Originally published Saturday, June 30, 2012 at 5:15 PM
Tri-Cities food banks run low as demand rises
Food bank organizers in the Tri-Cities said their reserves have been depleted as more families seek free meals, a development that worries officials ahead of a funding reduction to the state food assistance program that could drive demand even further.
The Associated Press
Food bank organizers in the Tri-Cities said their reserves have been depleted as more families seek free meals, a development that worries officials ahead of a funding reduction to the state food assistance program that could drive demand even further.
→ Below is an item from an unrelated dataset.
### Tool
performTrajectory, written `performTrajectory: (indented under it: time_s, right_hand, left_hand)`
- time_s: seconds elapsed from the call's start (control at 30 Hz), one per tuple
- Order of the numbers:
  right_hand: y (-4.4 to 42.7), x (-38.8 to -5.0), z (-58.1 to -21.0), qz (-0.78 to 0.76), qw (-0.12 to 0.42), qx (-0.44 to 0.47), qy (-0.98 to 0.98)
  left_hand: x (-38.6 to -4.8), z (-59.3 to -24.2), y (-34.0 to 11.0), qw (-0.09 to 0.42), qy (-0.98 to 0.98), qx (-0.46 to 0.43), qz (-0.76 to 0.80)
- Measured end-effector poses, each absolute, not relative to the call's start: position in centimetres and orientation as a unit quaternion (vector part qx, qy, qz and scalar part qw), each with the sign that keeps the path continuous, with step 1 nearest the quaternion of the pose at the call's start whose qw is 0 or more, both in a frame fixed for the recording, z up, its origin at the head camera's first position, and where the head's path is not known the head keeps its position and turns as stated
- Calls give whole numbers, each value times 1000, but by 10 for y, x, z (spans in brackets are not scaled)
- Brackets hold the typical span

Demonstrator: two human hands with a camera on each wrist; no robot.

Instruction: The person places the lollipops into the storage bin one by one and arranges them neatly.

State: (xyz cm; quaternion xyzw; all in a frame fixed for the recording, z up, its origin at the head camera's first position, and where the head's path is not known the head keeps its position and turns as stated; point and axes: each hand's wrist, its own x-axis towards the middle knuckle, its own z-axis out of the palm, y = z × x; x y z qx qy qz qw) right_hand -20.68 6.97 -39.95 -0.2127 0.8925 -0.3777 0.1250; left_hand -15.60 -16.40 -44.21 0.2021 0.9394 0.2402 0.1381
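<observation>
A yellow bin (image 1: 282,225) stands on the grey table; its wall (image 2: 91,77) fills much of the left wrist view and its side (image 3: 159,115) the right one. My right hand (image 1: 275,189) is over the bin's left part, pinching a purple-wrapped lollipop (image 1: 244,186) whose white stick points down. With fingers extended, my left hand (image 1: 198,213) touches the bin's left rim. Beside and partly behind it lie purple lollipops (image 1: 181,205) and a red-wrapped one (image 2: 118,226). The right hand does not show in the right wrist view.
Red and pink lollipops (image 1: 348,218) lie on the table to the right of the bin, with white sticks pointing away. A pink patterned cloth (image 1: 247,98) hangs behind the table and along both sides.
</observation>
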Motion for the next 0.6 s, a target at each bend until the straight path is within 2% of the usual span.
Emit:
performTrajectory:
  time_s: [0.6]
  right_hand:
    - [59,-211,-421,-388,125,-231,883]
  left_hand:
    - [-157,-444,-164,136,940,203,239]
Almost 400 families in Benton and Franklin counties were set to lose half their food stamp benefits starting Sunday under a plan to save money in the state budget, the Tri-City Herald reported Saturday (http://bit.ly/MhzVYY).
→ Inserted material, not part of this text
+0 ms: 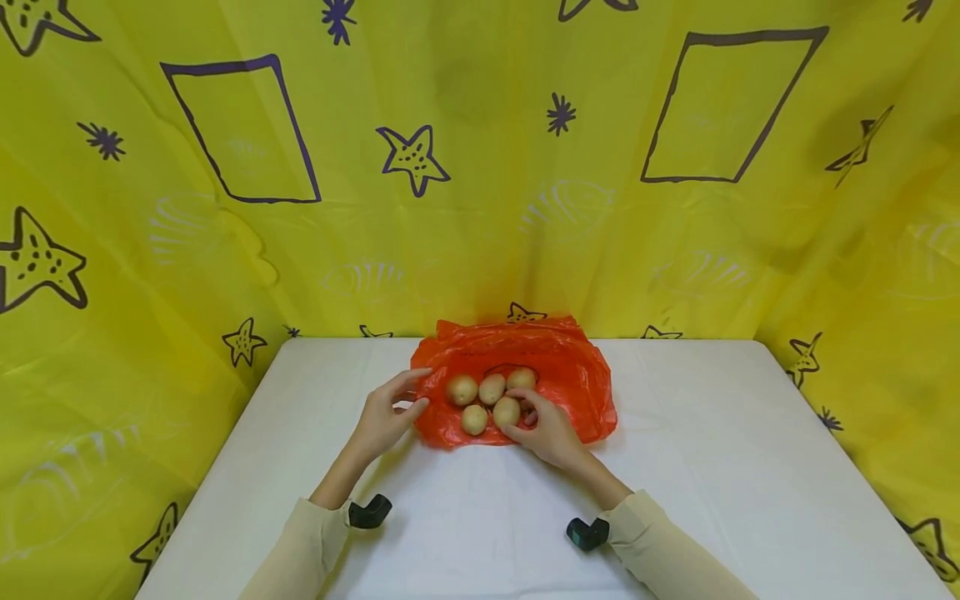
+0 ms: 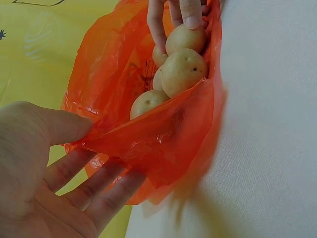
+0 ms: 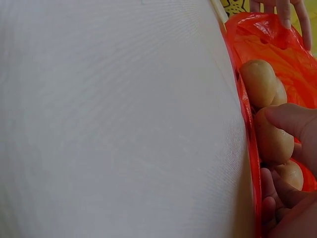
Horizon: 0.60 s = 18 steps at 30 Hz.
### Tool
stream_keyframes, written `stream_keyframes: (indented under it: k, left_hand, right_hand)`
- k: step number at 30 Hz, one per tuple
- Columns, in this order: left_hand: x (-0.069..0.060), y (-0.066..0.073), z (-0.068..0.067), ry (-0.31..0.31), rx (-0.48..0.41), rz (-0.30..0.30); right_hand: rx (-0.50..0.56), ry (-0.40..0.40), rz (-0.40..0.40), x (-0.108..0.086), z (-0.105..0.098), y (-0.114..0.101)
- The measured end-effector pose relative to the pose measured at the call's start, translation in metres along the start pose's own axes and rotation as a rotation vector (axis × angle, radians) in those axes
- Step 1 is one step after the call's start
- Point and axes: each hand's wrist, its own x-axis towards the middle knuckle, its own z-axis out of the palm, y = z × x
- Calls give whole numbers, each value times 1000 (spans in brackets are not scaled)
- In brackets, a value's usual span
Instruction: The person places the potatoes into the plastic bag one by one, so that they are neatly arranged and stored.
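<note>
Several small pale-brown potatoes lie together inside a red plastic bag, whose mouth faces the front. My left hand pinches the bag's left edge, thumb on the inner side and fingers behind the plastic. At the front right of the group, my right hand grips one potato between thumb and fingers. This potato touches or nearly touches its neighbours in the bag. In the right wrist view, the right thumb lies across the gripped potato.
The bag stands at the back middle of a white-covered table. Behind it and on both sides hangs a yellow curtain with drawn stars and shells. A dark wrist camera is strapped to the left wrist, another camera to the right.
</note>
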Motion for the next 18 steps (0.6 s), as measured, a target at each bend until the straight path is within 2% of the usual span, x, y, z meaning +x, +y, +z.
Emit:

John Wiley, a spokesman for the Department of Social and Health Services, told the Herald that the Food Assistance for Legal Immigrants Program, known as FAP, is a state-funded program for low-income people who are legal residents of the United States but haven't lived here long enough to qualify for federal food stamps.
Legal residents with green cards have to live in the U.S. for five years to qualify for the federal program, according to eligibility requirements.
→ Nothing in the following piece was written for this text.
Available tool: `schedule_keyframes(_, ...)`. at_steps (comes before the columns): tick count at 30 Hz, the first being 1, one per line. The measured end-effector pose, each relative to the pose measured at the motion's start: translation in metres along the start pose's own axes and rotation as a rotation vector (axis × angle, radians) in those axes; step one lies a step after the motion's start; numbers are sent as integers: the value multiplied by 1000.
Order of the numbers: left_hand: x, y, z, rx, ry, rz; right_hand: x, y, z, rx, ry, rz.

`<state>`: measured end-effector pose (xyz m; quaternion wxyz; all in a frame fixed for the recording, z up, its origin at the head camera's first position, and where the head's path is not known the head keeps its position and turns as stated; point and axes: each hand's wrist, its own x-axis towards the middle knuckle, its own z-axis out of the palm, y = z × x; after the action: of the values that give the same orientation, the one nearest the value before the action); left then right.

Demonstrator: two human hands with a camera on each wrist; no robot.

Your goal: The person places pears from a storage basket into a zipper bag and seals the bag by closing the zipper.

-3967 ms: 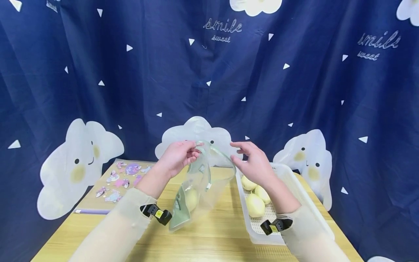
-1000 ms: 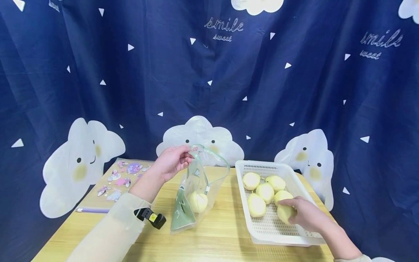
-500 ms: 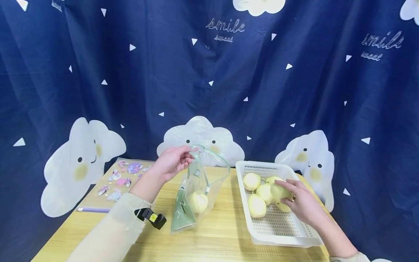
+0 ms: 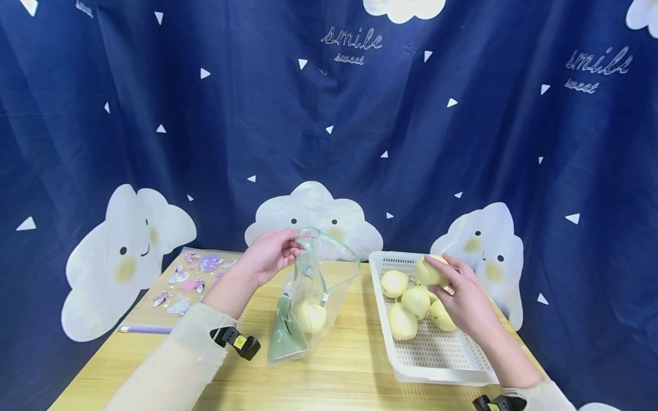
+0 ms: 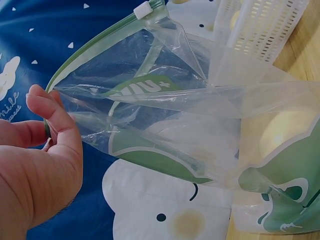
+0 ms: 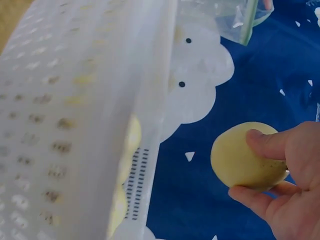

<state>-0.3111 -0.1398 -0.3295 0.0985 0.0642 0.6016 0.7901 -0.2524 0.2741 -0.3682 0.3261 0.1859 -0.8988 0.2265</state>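
My left hand [image 4: 272, 256] pinches the green zip edge of a clear bag [image 4: 331, 285], whose mouth gapes toward the right. Inside the bag, near its bottom, lies one yellow pear [image 4: 311, 317]. In the left wrist view, the left hand [image 5: 45, 155] has thumb and fingers on the bag's rim, with a white slider [image 5: 143, 10] farther along it. My right hand [image 4: 465, 294] grips another pear [image 4: 432, 270] above the white basket [image 4: 447, 375]. The right wrist view has this pear [image 6: 245, 156] between the thumb and fingers of the right hand [image 6: 295, 175].
Several pears [image 4: 402, 321] lie in the basket at the right of the wooden table [image 4: 329, 388]. A flat printed bag with a purple zip [image 4: 149, 330] lies at the left, partly behind my left arm. A blue curtain [image 4: 288, 142] hangs behind the table.
Since the earlier frames, my right hand has gone from beside the bag to the basket, grasped a pear and raised it toward the basket's back. The left hand stays at the bag's rim.
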Motion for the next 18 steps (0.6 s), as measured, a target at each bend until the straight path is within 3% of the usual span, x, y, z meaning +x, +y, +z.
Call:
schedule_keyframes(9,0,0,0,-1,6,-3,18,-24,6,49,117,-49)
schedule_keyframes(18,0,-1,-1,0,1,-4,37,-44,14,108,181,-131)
The state-funded program has 370 households enrolled in Benton and Franklin counties. That will be cut in half starting Sunday when reductions for the 2012-13 budget year go into effect.
John Neill, executive director of the agency that operates food banks in Kennewick, Richland and Benton City, expects that will mean more people in line at the food banks.
"It's obvious the effect it's going to have on us," he said.
People in the food stamp programs already make up part of the Tri-Cities Food Banks' clientele, usually when their benefits start to run out toward the end of the month, Neill said.
"By the third week of the month they're depleted and they come to us in droves," he said.
On Tuesday, the Kennewick food bank served 112 families and the Richland food bank served 70 families.
"That's holiday volume," Neill said. "That's the kind of volume we have the day before Thanksgiving or right before Christmas. With no food coming through the door and no food drives going on, that kind of volume depletes us."
With benefits for those households on FAP reduced by half, chances are they'll come in earlier - and the problem is that while demand has remained high, donations haven't kept up.
"Even the volunteers are starting to remark about it, saying, `What are we going to do?'" Neill said. "I spent all afternoon talking to people who could put a food drive together or write us a check. It's getting to the point where we're using all our available cash to buy food right now because there is no food coming through the doors."
And food prices have increased along with gas prices, so dollars don't stretch quite as far, and grocery stores are controlling inventory more tightly so there are fewer leftovers to give to food banks, he said.